The CMA is credited with getting the Medicare RBRVS modified and once that was done agreed to support the bill.  Consultations in workers' comp will be allowed although they're no longer allowed in standard Medicare. AFSCME which represents a few thousand doctors in California wanted to befriend Brown more than it wanted to support its dues-paying doctors and assumed that its doctor members wouldn't  protest with too much vigor.   AFSCME's political judgment so far has turned out to be correct.

When Brown saw that SB 863 was in trouble, he went to work. He lobbied and asserted the bill would "reduce litigation, claims administration costs, and other frictional costs." He personally lobbied for the bill,  actually, furiously in the last two days. His hard work paid off. Score a personal hard-earned political triumph for Governor Brown and chalk up a loss for a medical community that knows how to provide services but not how to persuade anybody that what we do is as worthwhile as we say.

Our opposing position was, and still is, that the bill strips injured workers of their ability to appeal wrongful decisions while also cutting the $740 million for PD by at least $200 million. What Brown calls "frictional costs" are actually the lifeblood costs that injured workers incur in appeals. Appeals for wrongful decisions to the WCAB are eliminated by SB 863 which creates an Independent Medical Review (IMR) process that'll rely on anonymous doctors whose decisions are nearly appeal-proof.

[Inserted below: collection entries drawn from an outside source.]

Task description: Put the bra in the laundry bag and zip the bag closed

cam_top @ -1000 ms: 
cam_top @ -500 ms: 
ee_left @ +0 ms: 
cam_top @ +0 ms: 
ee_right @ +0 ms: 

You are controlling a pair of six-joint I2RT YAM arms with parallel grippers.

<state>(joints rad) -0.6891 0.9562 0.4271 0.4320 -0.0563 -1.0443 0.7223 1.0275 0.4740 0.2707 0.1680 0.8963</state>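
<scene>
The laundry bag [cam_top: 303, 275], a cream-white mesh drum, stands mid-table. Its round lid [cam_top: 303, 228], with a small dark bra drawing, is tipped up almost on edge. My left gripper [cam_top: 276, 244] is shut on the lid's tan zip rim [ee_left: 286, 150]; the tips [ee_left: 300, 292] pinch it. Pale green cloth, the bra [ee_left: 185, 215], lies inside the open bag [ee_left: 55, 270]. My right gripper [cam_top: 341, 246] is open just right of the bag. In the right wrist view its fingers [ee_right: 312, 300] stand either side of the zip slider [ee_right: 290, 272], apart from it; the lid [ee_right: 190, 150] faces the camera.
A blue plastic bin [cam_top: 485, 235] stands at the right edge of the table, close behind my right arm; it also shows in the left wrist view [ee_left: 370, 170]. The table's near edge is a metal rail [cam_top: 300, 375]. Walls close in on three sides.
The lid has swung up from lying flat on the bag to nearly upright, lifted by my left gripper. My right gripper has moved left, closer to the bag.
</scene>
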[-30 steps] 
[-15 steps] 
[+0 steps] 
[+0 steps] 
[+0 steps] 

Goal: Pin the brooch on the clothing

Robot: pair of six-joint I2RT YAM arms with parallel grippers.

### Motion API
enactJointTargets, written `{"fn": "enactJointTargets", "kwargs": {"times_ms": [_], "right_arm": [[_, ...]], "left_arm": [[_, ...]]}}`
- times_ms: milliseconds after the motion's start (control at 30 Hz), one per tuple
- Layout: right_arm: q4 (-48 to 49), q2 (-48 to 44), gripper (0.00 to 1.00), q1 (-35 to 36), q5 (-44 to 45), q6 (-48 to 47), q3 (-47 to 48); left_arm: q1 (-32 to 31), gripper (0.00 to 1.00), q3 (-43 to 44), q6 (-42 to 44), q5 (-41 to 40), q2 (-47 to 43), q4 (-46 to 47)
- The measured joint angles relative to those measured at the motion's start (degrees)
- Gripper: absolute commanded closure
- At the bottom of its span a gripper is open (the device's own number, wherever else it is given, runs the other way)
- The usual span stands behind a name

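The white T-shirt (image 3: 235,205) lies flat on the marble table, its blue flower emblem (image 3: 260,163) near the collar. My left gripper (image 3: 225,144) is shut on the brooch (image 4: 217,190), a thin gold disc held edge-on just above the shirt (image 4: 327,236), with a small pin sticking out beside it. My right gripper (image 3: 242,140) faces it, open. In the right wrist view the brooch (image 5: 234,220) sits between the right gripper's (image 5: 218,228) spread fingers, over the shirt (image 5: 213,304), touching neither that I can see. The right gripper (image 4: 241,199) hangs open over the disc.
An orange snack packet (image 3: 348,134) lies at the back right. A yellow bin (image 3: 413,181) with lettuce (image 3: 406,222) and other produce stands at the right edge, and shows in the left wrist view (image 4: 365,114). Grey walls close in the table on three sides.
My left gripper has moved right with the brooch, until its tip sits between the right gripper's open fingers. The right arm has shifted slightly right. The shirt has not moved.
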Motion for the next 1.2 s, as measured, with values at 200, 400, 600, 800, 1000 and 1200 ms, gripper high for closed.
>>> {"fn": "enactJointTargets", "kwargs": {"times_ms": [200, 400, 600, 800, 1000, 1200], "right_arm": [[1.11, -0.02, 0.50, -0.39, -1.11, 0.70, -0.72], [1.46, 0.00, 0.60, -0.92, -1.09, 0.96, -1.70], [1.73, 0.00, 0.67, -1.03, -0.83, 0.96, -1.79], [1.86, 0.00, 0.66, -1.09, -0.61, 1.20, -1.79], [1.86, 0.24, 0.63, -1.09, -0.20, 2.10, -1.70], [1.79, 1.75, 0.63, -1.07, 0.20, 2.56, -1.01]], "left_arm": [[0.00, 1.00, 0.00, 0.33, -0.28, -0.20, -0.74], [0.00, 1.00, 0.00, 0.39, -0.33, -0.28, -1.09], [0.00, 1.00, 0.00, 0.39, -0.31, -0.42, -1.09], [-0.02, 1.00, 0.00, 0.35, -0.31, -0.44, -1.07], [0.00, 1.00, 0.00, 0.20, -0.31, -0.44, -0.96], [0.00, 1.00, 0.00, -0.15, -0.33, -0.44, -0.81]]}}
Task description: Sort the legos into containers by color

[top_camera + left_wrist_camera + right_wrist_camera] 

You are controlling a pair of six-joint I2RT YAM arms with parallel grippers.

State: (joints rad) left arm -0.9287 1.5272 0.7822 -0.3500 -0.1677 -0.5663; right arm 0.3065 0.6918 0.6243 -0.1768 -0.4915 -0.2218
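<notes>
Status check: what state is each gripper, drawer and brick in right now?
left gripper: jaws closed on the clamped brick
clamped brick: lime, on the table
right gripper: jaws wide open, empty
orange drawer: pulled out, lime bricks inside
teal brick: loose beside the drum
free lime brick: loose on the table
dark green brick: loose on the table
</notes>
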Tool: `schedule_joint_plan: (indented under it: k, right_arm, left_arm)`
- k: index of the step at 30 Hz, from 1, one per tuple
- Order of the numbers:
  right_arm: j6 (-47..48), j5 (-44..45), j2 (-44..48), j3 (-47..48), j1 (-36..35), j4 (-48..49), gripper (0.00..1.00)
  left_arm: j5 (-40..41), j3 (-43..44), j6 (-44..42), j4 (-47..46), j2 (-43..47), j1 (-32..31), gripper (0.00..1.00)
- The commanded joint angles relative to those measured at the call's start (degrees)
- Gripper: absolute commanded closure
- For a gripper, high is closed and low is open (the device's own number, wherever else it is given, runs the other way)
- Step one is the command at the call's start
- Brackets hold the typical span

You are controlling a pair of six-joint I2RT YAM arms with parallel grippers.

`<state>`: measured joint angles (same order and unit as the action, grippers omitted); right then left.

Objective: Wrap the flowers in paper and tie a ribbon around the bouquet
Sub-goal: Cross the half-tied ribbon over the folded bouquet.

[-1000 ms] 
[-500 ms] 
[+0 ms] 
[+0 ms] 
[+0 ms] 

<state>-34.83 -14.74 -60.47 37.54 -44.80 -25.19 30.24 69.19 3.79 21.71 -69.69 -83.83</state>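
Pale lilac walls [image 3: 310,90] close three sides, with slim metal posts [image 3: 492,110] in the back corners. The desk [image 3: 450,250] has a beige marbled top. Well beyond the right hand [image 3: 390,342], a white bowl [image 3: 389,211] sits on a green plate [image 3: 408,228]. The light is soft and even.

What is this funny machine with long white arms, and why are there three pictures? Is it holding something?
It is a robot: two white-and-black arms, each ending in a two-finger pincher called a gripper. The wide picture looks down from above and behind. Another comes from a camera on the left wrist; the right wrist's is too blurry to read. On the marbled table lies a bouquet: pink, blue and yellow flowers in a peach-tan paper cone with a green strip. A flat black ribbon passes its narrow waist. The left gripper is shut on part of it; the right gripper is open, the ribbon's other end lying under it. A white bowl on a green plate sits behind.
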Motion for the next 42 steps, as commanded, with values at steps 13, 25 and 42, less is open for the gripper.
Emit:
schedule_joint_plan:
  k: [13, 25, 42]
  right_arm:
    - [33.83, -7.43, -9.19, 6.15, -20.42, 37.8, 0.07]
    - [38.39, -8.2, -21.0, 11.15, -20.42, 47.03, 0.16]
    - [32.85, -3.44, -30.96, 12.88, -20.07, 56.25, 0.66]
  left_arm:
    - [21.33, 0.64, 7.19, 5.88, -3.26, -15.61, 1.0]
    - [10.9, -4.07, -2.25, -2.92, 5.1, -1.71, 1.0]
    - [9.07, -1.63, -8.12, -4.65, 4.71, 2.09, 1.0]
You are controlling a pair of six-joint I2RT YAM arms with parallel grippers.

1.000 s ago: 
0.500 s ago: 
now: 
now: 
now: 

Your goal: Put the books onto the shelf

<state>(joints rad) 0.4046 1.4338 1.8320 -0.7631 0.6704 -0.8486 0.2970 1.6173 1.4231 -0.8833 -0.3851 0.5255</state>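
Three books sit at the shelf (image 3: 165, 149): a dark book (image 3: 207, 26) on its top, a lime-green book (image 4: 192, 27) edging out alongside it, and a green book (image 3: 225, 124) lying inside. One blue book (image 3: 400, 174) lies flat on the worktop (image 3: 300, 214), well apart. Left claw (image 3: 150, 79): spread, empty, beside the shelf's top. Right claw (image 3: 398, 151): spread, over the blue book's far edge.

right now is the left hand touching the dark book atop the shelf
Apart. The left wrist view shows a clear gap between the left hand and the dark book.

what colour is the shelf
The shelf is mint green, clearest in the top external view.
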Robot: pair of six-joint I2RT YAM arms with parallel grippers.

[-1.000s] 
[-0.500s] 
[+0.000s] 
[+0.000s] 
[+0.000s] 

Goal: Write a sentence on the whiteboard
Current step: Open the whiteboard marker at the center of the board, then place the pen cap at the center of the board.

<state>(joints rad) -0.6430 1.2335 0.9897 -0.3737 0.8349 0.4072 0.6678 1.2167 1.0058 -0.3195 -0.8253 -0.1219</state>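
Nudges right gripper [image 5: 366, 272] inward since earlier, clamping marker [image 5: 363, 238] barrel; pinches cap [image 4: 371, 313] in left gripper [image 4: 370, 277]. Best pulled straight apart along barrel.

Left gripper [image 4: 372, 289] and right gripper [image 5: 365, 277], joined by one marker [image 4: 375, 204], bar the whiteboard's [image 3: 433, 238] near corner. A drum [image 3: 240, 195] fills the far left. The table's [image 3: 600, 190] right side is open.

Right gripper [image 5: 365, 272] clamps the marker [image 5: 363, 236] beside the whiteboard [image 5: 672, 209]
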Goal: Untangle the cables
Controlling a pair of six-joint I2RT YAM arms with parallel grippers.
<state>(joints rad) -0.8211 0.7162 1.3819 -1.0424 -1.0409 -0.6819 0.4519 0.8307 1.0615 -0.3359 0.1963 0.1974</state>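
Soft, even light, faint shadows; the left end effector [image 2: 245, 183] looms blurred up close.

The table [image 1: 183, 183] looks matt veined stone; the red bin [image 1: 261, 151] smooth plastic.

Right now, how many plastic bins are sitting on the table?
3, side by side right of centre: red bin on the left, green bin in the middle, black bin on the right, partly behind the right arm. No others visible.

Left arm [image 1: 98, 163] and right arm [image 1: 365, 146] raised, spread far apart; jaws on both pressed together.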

In fact, what Brown was really after all along was Proposition 30 to allow increased taxes. To get it he needed to take down the heat from Big Business. Brown  worked to get SB 863 passed to reduce the level of interest against Proposition 30. The strategy worked. The trouble now is the fiscal cliff which, if the country falls off it, will result in widespread financial hardship and will nullify much of what Proposition 30 just won.

Our focus now is on the Independent Medical Review system that has been designed to replace the current Utilization Review system. The IMR system retains the worst aspects of UR, i.e., no need to be licensed to practice medicine in California and no need to interview or examine the patients from  whom treatment opportunities may be withdrawn. The IMR method gets an additional advantage, namely, the promise of anonymity so that appeals against even the stupidest of judgments resulting in harmful denial of care will be turned away and will not be eligible for appeal to the WCAB.

Statewide implications

The move is on to  restrict access to medical care and shift the blame to doctors, particularly the conveniently convened IMR doctors. The name of the game is cost-reduction while touting improved quality of care. In California, access to the WCAB is being restricted; however, similar wrongful uses of denial-of-care are used by HMOs and in Knox-Keene plans. This accelerating trend deserves to be derailed.

Federal implications

The current IPAB derived from the ACA (Obamacare) also promotes cost conservation at the risk of harming patients. These techniques are being adopted by the ACOs even faster than they were by the HMOs. This trend also begs to be derailed.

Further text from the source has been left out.